It is almost Spring Break on the OKWU campus. Six days and counting and, boy, are they counting!
Everyone gets more excited and more and more antsy with each day.
I am dreading Spring Break with everything in me. It isn’t because I don’t relish seven to nine days of hanging with my friends and family doing nothing; I am very excited for that. I’m dreading it because of what Spring Break means.
Spring Break marks the middle of the spring semester. Midterm tests and grades come out just before. We drive ourselves crazy with our packed, to-do lists and wait-to-the-last minute studying, and, then, all of a sudden, it is over, and time for a break.
We leave school because they force us off campus, not that we really want to hang around campus for a week by ourselves; we rest, go on vacation, go to the national basketball tournament, or do whatever we want to for a week, then come back.
But what happens when we get back?
In just eight weeks, a very short eight weeks, it is all over.
(This is the part I dread.)
We go from the stress of midterms and wishing it could just be finished, so we could get some sleep, to relaxation which ends all together too quickly, to the last eight weeks of school, which go by so fast we might as well only have eight days after Spring Break and just be done with it.
For me, it marks the speedy stretch to the finish line. I have been dragging my feet the first eight weeks of the semester, praying that time would crawl by, but, when break gets here, I know there is no stopping time.

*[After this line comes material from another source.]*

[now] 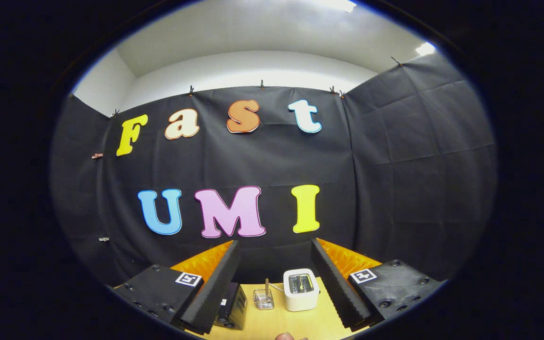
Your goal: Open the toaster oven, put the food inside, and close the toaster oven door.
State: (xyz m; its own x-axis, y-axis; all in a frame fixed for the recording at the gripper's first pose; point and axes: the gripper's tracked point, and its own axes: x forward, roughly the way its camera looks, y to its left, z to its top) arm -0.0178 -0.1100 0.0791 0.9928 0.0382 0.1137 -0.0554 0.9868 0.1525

The end of the year is coming.
It is drawing near faster and faster.
And there is nothing I can do to stop it.
I may be acting slightly dramatic, but I’m just trying to make clear to anyone reading how fast it feels. When Spring Break is over, there is only eight weeks of what I have spent the last four years doing, and that is scary.
Everyone else can be as excited as they want to be. They can skip out of class early and drive for hours to get home, spend every meal from now until they leave discussing their excitement, and be as happy as they want. But I will be sitting at that lunch or dinner table with my arms crossed willing Spring Break to get here just a few weeks later. Wishing the next eight weeks just won’t have to happen.
Yes, I know this isn’t going to work, especially based on the 3.5 seconds the last three weeks have felt like. But I’m going to wish it anyway.
I am going to loathe the institution of Spring Break, because I can, even if it has to happen anyway.